New Zealand economists have taken the unusual step of publicly damning the prospect of a Trump presidency.

Donald Trump says Hillary Clinton is being protected by a "rigged system". Photo: AFP

At a rally in Minneapolis after news of the FBI conclusion broke, Mr Trump delivered his standard lines about Mrs Clinton without mentioning the latest news.

"Hillary Clinton will be under investigation for a long long time," he said, before his comments were overtaken by a chant of "Lock her up!"

Newt Gingrich, an adviser to the Republican nominee, tweeted: "Comey must be under enormous political pressure to cave like this and announce something he cant [sic] possibly know."

Republican National Committee Chairman Reince Preibus said that while the probe had not led to criminal charges, it produced evidence that Clinton broke the law and "repeatedly lied to the American people about her reckless conduct."

Mr Comey's letter to Congress, informing it of the newly discovered emails, had thrown Mrs Clinton's presidential race into turmoil.

The FBI director has been heavily criticised by leading Democrats, who allege that the timing of his announcement threatened to influence this week's general election.

The FBI had been investigating whether anyone in Mrs Clinton's operation broke the law as result of a personal email server kept in her Chappaqua, New York, home while she was secretary of state from 2009 to 2013.

The FBI has already established that Mrs Clinton had classified information on a private email server.
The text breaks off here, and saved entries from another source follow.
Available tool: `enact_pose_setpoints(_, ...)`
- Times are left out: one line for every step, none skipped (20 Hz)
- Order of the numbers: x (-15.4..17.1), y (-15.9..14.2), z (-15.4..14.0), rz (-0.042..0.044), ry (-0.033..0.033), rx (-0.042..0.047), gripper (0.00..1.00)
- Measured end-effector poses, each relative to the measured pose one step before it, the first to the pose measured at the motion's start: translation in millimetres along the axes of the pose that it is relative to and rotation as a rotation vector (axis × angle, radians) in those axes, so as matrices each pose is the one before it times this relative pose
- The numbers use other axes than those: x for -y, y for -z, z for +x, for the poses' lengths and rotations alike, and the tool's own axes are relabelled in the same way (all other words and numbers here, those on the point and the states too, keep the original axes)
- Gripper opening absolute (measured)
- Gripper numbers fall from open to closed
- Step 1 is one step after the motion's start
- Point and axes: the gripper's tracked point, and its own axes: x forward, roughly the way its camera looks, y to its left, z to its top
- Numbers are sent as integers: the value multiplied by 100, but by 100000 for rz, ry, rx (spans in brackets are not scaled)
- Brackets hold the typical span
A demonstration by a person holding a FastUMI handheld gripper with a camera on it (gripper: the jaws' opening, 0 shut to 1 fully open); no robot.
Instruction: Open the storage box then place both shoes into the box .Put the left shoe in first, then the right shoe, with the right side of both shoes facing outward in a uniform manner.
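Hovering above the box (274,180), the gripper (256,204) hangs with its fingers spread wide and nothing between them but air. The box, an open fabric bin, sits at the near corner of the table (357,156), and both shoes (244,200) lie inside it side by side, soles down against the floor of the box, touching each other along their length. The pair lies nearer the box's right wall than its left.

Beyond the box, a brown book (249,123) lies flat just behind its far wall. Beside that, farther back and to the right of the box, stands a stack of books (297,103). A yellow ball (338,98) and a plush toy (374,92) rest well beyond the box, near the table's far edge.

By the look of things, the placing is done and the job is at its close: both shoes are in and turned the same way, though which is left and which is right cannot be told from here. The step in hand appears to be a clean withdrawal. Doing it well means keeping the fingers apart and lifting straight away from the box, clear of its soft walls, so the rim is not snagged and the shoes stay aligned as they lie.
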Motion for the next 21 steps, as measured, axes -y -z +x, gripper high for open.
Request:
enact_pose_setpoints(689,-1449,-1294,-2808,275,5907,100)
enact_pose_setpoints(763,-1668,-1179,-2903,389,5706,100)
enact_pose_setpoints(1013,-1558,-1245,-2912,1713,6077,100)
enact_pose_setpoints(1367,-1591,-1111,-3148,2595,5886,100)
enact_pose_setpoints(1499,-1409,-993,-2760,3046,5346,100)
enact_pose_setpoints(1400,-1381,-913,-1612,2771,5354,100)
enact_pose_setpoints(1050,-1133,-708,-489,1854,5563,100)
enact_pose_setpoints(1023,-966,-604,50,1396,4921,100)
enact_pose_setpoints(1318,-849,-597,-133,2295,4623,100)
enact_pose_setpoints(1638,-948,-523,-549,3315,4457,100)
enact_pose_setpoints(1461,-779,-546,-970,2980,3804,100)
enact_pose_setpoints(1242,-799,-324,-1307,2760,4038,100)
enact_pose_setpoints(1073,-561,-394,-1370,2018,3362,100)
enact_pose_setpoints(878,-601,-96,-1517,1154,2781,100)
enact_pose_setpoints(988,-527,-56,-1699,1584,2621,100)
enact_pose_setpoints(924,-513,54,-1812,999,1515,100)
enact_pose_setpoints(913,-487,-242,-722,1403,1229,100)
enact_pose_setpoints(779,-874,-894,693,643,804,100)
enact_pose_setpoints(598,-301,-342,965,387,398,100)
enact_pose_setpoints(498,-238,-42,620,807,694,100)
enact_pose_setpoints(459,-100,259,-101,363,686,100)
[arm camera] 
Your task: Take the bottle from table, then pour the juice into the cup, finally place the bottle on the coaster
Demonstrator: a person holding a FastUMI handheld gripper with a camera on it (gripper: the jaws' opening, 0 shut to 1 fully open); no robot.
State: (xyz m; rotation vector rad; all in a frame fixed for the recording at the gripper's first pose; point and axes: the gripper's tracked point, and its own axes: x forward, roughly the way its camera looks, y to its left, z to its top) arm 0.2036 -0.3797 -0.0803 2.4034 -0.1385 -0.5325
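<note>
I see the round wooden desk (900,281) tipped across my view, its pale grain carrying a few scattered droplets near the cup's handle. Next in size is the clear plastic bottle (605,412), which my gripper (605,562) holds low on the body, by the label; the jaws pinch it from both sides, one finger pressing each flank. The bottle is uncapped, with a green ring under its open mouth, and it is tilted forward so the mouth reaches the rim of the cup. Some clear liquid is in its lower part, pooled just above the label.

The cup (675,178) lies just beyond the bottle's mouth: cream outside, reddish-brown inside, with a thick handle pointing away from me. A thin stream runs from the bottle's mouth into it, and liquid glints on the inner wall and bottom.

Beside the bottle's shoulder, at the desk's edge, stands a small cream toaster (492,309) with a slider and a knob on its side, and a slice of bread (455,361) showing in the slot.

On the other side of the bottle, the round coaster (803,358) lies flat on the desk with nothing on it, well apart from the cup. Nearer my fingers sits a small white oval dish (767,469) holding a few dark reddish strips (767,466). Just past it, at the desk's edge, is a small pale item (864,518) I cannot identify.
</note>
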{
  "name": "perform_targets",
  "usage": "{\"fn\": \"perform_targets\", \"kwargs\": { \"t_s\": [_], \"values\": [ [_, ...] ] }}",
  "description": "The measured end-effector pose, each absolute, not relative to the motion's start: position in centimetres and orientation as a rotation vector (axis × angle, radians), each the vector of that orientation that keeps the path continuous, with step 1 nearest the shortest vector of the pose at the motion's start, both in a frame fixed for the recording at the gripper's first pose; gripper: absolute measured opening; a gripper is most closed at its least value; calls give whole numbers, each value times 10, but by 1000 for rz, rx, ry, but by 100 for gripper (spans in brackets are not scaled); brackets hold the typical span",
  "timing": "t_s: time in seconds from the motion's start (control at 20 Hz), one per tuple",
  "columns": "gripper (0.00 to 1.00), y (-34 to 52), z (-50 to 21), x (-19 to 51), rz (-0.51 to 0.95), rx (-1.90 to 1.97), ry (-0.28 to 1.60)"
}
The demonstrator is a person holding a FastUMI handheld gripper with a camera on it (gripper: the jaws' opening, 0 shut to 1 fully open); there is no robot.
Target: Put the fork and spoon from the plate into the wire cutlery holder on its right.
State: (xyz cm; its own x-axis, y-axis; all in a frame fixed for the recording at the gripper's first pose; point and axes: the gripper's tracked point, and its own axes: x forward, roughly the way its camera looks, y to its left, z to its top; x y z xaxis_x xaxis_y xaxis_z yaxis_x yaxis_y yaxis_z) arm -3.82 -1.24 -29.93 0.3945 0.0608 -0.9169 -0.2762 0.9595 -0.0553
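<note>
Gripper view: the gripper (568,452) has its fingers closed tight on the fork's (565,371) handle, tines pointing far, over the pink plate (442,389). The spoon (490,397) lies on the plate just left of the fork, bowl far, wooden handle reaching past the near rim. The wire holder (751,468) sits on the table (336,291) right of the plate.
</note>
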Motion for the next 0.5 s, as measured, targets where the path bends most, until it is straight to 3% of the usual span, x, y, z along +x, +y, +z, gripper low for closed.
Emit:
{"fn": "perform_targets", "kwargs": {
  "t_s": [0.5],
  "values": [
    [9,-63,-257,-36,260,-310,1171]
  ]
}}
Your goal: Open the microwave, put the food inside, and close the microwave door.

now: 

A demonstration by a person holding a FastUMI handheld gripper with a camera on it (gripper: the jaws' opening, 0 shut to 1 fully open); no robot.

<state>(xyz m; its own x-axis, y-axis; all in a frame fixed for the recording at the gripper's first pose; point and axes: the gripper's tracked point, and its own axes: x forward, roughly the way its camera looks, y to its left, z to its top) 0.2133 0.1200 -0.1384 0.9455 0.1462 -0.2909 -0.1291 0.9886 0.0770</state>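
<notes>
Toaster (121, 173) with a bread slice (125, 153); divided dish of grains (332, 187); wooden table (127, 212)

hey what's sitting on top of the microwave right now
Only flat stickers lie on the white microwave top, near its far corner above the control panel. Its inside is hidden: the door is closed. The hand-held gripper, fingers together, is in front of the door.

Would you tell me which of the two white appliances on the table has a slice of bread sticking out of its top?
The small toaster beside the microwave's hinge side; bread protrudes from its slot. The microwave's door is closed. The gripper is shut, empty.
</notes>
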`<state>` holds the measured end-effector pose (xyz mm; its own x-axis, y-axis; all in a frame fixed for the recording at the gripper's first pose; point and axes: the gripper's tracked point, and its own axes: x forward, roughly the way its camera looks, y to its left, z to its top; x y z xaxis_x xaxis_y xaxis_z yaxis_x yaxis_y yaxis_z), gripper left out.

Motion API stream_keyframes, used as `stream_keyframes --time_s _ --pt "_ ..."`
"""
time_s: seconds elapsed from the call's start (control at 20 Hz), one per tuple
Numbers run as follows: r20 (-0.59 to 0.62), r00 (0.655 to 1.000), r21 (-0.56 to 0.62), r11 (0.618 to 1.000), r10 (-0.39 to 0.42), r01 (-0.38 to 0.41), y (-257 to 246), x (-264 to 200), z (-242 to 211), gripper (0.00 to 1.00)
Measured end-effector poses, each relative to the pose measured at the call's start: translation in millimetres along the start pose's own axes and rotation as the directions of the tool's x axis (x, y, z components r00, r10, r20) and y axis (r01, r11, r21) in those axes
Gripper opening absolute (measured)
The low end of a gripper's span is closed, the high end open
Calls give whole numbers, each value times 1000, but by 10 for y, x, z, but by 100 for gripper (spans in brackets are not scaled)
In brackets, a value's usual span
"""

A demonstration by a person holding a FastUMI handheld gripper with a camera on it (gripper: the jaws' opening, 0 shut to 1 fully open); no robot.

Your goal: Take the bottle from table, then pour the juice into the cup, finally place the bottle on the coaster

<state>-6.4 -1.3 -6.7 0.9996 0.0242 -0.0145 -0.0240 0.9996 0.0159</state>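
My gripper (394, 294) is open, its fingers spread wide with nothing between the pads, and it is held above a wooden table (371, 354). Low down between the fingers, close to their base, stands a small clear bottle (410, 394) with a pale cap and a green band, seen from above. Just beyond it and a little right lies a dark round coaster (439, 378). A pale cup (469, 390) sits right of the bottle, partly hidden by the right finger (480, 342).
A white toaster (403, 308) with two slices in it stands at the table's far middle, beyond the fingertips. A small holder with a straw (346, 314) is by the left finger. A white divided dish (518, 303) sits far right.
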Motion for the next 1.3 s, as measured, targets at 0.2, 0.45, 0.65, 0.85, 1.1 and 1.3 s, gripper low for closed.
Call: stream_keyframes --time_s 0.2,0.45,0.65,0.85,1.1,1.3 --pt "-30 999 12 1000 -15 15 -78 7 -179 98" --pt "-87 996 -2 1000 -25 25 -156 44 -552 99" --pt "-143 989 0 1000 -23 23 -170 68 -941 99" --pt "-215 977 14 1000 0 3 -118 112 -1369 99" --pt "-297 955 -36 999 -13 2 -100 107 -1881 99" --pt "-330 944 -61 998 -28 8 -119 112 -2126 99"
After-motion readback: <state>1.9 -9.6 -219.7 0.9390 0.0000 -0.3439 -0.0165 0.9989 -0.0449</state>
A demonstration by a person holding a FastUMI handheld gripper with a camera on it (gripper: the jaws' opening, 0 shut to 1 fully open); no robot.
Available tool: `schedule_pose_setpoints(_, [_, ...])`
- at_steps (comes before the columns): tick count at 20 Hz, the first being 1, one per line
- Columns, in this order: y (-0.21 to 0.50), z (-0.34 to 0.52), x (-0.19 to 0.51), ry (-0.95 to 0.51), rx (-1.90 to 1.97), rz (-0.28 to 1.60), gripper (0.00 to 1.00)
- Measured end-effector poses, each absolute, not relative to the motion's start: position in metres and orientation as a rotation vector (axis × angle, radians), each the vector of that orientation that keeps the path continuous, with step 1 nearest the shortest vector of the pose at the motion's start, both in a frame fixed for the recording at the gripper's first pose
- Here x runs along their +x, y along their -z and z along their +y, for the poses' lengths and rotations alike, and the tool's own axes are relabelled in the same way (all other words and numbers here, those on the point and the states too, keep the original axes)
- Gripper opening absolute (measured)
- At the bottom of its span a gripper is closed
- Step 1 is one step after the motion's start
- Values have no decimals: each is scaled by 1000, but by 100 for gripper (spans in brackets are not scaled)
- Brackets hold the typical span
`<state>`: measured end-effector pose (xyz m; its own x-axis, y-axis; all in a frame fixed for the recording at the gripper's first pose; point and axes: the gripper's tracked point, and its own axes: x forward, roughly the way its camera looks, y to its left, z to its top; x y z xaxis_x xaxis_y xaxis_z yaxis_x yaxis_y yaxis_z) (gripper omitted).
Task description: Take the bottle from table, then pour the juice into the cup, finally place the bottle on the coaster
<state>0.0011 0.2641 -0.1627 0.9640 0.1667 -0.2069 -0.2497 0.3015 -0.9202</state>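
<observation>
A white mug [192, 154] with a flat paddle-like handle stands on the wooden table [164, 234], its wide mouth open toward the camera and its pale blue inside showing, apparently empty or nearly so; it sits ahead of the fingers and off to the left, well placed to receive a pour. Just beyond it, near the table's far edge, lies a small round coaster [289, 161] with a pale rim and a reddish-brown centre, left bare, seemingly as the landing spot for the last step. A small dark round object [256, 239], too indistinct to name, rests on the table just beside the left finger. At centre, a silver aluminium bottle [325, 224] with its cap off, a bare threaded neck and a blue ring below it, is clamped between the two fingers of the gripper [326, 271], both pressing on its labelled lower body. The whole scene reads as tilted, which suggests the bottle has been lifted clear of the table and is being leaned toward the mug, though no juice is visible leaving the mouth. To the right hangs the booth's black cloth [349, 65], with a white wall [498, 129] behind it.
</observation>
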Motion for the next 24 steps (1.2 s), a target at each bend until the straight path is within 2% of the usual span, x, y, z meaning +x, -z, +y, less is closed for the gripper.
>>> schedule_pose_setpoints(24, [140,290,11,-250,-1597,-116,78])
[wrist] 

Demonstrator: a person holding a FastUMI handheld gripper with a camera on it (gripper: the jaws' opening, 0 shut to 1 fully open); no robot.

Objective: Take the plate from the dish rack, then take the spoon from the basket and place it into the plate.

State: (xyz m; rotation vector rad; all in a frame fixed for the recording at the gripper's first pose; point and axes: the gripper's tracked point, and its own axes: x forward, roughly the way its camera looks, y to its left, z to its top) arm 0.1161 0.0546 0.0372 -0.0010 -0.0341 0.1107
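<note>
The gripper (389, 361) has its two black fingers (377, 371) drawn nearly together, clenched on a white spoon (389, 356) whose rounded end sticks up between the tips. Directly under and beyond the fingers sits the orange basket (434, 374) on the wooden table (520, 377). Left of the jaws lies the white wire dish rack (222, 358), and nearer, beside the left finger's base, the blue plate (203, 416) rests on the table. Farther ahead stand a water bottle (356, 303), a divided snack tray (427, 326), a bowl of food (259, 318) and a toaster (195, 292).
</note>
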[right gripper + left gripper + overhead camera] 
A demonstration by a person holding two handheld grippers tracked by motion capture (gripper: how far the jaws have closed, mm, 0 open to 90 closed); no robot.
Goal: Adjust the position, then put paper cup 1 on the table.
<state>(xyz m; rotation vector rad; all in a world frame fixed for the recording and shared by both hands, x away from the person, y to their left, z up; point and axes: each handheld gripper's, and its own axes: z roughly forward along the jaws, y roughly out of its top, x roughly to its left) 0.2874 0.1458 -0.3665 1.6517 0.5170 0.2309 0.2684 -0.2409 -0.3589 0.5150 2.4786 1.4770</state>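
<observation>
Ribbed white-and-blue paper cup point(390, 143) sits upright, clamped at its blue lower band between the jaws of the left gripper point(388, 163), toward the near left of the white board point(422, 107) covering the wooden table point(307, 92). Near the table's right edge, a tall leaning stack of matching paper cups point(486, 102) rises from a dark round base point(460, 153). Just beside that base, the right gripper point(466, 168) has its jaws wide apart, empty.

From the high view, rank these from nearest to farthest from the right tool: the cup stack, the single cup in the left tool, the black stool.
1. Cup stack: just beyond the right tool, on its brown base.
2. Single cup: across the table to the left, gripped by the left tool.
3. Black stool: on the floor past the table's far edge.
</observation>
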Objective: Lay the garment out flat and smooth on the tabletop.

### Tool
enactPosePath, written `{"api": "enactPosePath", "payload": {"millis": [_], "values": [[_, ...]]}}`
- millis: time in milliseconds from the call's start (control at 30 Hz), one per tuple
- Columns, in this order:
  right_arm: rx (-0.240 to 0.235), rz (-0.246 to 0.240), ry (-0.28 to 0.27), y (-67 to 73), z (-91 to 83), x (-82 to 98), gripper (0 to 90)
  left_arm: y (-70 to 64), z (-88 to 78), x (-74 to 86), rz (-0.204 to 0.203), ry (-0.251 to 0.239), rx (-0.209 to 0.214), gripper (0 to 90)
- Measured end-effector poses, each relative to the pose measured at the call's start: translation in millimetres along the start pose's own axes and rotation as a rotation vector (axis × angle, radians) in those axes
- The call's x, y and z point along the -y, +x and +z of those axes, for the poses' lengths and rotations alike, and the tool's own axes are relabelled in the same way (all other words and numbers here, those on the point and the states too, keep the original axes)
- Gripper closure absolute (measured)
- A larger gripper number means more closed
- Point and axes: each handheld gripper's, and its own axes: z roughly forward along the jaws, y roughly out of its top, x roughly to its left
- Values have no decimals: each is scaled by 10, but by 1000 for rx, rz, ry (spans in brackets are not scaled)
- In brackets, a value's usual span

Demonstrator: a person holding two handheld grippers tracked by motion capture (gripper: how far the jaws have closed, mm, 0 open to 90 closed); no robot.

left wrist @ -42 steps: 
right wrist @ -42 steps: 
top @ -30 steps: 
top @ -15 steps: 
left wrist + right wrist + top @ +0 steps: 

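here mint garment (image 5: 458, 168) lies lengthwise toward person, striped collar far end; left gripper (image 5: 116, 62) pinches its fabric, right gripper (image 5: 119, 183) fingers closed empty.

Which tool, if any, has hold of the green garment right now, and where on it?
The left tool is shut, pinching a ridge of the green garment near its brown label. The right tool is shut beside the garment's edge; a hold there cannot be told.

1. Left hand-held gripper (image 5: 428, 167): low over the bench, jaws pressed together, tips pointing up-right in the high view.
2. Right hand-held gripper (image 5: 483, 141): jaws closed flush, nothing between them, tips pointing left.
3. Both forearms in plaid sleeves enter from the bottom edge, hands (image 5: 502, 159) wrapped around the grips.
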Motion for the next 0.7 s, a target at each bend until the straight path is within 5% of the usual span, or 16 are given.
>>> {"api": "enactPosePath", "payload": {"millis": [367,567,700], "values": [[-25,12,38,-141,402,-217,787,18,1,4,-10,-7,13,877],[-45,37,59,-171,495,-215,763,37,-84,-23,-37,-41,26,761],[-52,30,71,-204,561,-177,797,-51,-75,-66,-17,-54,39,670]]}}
Mr Comey said in July that the White House hopeful's handling of sensitive material during her 2009-13 tenure as secretary of state was "extremely careless", but cleared her of criminal wrongdoing.

The latest emails came to light during a separate inquiry into top Clinton aide Huma Abedin's estranged husband, former congressman Anthony Weiner.

Devices belonging to Ms Abedin and Mr Weiner were seized in an investigation into whether he sent sexually explicit emails to a 15-year-old girl in North Carolina.

Sunday's campaign stops take Mrs Clinton to Ohio, Michigan, Pennsylvania and New Hampshire, while Mr Trump travels to Iowa, Minnesota, Michigan, Pennsylvania and Virginia.